RAW DATA below:

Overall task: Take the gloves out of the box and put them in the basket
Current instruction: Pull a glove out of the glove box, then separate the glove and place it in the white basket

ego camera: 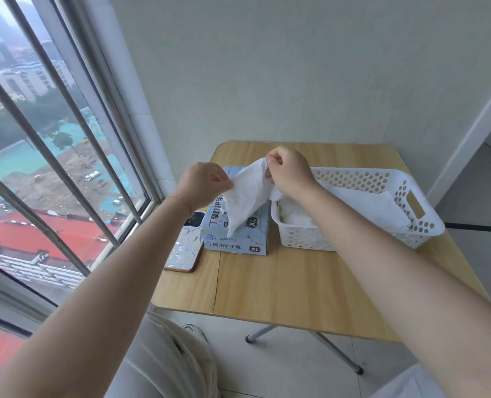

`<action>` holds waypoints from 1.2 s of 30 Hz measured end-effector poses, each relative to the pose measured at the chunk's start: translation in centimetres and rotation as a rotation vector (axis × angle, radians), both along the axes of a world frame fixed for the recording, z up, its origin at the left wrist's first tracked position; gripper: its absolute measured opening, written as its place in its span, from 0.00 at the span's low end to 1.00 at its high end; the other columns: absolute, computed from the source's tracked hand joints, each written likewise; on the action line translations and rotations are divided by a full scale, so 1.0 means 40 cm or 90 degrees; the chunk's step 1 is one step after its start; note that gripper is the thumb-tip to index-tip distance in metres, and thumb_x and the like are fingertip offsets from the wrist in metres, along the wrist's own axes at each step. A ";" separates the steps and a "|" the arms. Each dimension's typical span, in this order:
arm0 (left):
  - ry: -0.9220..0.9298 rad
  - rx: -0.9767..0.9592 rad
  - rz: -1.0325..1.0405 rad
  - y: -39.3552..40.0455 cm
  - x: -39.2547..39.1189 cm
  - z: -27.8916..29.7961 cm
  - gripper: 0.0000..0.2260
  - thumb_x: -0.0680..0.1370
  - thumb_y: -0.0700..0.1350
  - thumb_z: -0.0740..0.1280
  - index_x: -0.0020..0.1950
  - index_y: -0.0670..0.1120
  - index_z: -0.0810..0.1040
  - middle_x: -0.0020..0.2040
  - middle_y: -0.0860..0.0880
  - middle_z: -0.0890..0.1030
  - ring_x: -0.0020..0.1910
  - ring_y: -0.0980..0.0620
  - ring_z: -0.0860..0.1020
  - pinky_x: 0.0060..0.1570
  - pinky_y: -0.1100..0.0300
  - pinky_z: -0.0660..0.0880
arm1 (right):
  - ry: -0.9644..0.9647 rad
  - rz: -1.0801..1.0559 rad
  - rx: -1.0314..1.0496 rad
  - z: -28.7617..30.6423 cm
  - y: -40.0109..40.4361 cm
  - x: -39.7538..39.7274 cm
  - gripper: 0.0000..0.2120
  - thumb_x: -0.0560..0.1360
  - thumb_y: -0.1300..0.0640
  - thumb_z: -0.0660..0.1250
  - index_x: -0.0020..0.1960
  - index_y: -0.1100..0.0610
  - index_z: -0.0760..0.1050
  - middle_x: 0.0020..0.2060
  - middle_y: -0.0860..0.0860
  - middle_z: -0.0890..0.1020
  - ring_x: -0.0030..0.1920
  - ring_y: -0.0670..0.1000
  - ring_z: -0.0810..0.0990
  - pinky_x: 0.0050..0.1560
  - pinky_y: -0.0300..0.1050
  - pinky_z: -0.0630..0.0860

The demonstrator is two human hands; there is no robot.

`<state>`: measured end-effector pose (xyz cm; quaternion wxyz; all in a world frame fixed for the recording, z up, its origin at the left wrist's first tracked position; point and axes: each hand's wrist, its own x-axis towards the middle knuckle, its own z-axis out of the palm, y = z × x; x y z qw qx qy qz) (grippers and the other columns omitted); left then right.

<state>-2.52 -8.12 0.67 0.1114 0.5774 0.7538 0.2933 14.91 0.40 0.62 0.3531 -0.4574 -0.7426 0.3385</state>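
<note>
Both hands are up over the table (281, 282), a light wood-grain top with rounded corners and a seam running down its left part. The left hand (202, 183) pinches one edge of a thin white glove (245, 196); the right hand (288, 170) pinches the opposite top edge, fingers curled in, so each grip is closed on the glove. The glove hangs limp and crinkled between them, its lower end draping over the pale blue cardboard glove box (235, 237), rectangular, printed "XL". Just right of the box sits a white plastic basket (411, 222), rectangular, walls perforated with round holes, slot handle at the end; soft white gloves already lie heaped inside. Left of the box lies a phone (185, 248) in a glossy case, flat on the table.
</note>
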 end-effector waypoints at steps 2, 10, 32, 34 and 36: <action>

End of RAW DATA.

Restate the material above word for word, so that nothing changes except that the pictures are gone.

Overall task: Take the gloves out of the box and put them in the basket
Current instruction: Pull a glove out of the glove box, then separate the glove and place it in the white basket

ego camera: 

`<action>` holds waypoints from 1.2 s of 30 Hz measured end-effector poses, each relative to the pose measured at the chunk's start: translation in centimetres and rotation as a rotation vector (axis × angle, radians), both along the axes of a world frame fixed for the recording, z up, its origin at the left wrist's first tracked position; gripper: its absolute measured opening, written as its place in its span, from 0.00 at the span's low end to 1.00 at its high end; the other columns: absolute, computed from the source's tracked hand joints, each written likewise; on the action line translations and rotations are divided by a full scale, so 1.0 means 40 cm or 90 degrees; the chunk's step 1 is one step after its start; note that gripper is the thumb-tip to index-tip distance in metres, and thumb_x and the like are fingertip offsets from the wrist in metres, along the wrist's own axes at each step. A ";" separates the steps and a "|" the arms. Each dimension's typical span, in this order:
arm0 (left):
  - ry: -0.9220..0.9298 rad
  - rx: -0.9767..0.9592 rad
  - rz: -1.0325..1.0405 rad
  - y: -39.3552..40.0455 cm
  - x: -39.2547..39.1189 cm
  - z: -27.8916..29.7961 cm
  - gripper: 0.0000..0.2260
  - thumb_x: -0.0680..0.1370
  - thumb_y: -0.0700..0.1350
  - thumb_z: -0.0740..0.1280
  - index_x: -0.0020..0.1950
  - index_y: -0.0670..0.1120
  - index_z: -0.0810..0.1040
  - middle_x: -0.0020..0.2040
  - middle_y: -0.0860..0.0880
  - middle_z: -0.0890..0.1030
  - ring_x: -0.0020..0.1910
  - ring_y: -0.0980..0.0620
  - ring_z: -0.0860..0.1020
  - pinky_x: 0.0060..0.1570
  - pinky_y: -0.1100..0.0300
  - pinky_z: -0.0660..0.0880
arm1 (right):
  - ry: -0.9644..0.9647 rad
  - rz: -1.0801..1.0559 rad
  - rx: -1.0314..1.0496 rad
  - z: -28.7617..30.6423 cm
  - y: -40.0109..40.4361 cm
  - x: -39.7538..39.7274 cm
  - gripper: 0.0000..0.2120
  - thumb_x: -0.0560..0.1360
  - thumb_y: -0.1300..0.0640
  - thumb_z: -0.0660..0.1250
  - index_x: -0.0020..0.1960
  - index_y: -0.1100..0.0610
  - index_z: -0.0760..0.1050
  - middle_x: 0.0020..0.2060
  - middle_y: -0.0860..0.0860
  - middle_z: -0.0890..0.1020
  - ring_x: -0.0030..0.1920
  - ring_y: -0.0670..0.1000
  - ring_z: -0.0810..0.0990
  - pinky_x: 0.0050..0.1560
  - pinky_y: -0.0300..0.1050
  - pinky_z: -0.0630..0.0860

The demonstrator is two human hands; there is no robot.

`<state>`: measured end-effector pose (xyz cm; quaternion wxyz; all in a world frame fixed for the recording, z up, its origin at the left wrist's first tracked position; point and axes: each hand's wrist, its own x-axis towards the middle knuckle, its own z-axis out of the palm, y = z × x; x y z qw qx qy qz) (grippers and the other columns omitted); left then right.

<state>-2.52 -8.12 0.67 0.1114 0.5774 0.7538 0.2933 14.91 0.40 0.62 0.3531 -0.4574 -0.7426 0.3385</state>
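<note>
Both hands are up over the table (281, 282), a light wood-grain top with rounded corners and a seam running down its left part. The left hand (202, 183) pinches one edge of a thin white glove (245, 196); the right hand (288, 170) pinches the opposite top edge, fingers curled in, so each grip is closed on the glove. The glove hangs limp and crinkled between them, its lower end draping over the pale blue cardboard glove box (235, 237), rectangular, printed "XL". Just right of the box sits a white plastic basket (411, 222), rectangular, walls perforated with round holes, slot handle at the end; soft white gloves already lie heaped inside. Left of the box lies a phone (185, 248) in a glossy case, flat on the table.
</note>
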 end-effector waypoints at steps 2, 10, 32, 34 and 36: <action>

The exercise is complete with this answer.